The current South African Minister for Health Aaron Motsoaledi has sparked a continent-wide debate with his strong criticism of African leaders who seek medical treatment abroad.
The minister took a swipe at the leaders on Monday during his speech at the ongoing World Health Organization (WHO) regional summit in Victoria Falls Zimbabwe.
He said African leaders are the only ones in the whole world traveling overseas for medical treatment.
“We must be ashamed of that. This is called health tourism. We must promote our own,” he said.
Some people have speculated that the minister’s outburst may have been directed at the veteran Zimbabwean President Robert Mugabe, who has often been accused of wasting his country’s resources abroad on undisclosed medical treatment, while the health sector back home is collapsing.
But the 93-year-old President, who opened the conference on Monday, had already left the event when Mr. Motsoaledi made the remarks.
Preying on the Poor
Mugabe, who has ruled Zimbabwe for over 36 years, has been making frequent trips to the United Arab Emirates and Asia for medical checkups, which critics say are too costly for an economy that is on the verge of total collapse.
It is quite ironic that a president who has ruled a country for more than three decades is the first person to seek treatment overseas because he doesn’t trust his own health system. What is more appalling is the fact that Mugabe is willing to spend tens of millions of dollars on his treatment abroad but is completely indisposed to invest half of it in his country’s health sector.
Mugabe’s lengthy reign has always been marred by cases of runaway corruption, nepotism and authoritarianism, with his critics accusing him of allowing his friends and relatives to run down the country’s economy by looting the public coffers. Sadly, the frail president has promised to seek reelection in the next presidential election slated for 2018.

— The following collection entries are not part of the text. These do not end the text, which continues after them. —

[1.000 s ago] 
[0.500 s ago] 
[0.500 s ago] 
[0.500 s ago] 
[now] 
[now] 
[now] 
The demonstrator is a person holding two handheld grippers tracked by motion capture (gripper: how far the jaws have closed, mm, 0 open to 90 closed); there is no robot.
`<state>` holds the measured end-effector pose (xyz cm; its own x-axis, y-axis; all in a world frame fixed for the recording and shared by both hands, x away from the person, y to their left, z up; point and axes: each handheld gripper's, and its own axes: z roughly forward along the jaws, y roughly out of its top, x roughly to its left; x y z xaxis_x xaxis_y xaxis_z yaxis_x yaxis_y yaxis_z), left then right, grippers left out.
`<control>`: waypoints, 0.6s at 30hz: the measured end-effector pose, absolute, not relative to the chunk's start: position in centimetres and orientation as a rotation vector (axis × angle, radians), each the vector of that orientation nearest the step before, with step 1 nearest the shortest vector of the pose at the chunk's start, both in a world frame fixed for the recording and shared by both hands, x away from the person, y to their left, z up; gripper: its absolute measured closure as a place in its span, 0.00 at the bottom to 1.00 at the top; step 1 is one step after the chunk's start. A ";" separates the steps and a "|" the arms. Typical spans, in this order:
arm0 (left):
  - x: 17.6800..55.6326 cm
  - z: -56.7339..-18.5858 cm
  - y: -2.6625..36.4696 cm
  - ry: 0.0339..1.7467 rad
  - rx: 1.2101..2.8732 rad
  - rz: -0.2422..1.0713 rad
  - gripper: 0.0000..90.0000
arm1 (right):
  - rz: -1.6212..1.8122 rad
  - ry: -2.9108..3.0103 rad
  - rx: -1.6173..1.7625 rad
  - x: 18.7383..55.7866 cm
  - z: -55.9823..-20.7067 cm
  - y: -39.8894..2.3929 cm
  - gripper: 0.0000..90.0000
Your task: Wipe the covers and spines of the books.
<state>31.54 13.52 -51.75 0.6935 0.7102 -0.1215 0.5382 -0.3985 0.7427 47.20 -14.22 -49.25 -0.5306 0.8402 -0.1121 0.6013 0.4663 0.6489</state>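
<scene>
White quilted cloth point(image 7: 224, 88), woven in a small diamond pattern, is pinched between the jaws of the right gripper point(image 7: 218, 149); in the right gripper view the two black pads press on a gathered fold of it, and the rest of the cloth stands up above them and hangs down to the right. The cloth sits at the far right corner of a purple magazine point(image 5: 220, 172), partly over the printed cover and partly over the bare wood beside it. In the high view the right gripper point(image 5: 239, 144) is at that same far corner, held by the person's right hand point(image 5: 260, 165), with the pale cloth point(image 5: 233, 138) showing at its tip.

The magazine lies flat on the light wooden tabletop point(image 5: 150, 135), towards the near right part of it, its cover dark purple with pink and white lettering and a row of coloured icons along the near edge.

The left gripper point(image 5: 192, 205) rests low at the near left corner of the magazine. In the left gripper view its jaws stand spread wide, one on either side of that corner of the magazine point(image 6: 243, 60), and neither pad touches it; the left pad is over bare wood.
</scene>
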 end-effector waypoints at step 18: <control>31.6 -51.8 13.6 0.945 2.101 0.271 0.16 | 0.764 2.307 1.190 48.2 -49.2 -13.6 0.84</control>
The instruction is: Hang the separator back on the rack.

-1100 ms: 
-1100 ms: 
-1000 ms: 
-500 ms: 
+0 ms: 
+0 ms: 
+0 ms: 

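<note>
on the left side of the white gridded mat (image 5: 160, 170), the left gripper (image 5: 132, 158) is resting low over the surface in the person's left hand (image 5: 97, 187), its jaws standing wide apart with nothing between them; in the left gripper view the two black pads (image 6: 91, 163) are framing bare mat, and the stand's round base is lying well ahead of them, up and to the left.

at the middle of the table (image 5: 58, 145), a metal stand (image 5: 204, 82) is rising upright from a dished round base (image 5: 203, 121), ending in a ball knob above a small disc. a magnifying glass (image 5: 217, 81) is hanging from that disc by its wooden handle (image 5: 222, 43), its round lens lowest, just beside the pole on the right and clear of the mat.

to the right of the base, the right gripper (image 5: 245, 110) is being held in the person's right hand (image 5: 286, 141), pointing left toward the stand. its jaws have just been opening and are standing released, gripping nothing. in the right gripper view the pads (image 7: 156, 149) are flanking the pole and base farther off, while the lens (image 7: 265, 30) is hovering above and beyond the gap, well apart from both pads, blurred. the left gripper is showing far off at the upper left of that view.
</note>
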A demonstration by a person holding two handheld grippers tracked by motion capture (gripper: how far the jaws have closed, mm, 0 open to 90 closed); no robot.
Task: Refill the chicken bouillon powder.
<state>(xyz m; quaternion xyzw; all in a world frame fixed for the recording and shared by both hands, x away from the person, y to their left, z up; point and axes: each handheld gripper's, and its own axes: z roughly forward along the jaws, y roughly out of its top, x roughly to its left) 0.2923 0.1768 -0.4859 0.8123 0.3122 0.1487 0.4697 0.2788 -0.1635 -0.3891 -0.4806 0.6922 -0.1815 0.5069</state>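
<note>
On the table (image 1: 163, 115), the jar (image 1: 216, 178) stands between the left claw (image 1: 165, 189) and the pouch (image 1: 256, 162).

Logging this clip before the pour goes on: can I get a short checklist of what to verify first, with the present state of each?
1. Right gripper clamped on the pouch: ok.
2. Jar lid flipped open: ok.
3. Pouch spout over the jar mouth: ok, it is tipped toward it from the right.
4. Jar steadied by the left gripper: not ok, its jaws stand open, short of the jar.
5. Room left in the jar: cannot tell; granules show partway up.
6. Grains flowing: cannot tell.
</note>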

Other African leaders who seem to have zero confidence in their own health systems include the current President of Nigeria Muhammmadu Buhari, Benin’s Patrice Talon, Algeria’s Abdelaziz Bouteflika, and Angola’s Jose Eduardo dos Santos.
Buhari, who returned to Nigeria late last week, has been in Europe for close to three months receiving treatment for an undisclosed illness. It’s not clear how much he spent on the trip but a section of Nigerians have already started calling for his replacement, terming him as an absentee president.
Next in line is the outgoing President of Angola, Eduardo dos Santos, who continues to make frequent medical trips to Europe and Asia for medical checkups despite calls by his countrymen to invest the enormous profits accrued from the nation’s vast oil resources in the rundown health sector.
Health Tourism in Africa
The only sensible reason that one can think of as to why these leaders are not so eager to improve health services in their own countries is because they have the money to pay for exorbitant medical services abroad and do not trust their own systems.
Ironically, the overpriced medical expenses for these leaders are paid by poor taxpayers who sometimes can’t even access basic medical services at their local public health centers.
It’s the wish of every African that these leaders can upgrade their health systems to a level where prominent persons from other continents could be traveling to Africa for medical treatment.
After all, nobody can dispute that health tourism is the next big task for present and future leaders in Africa.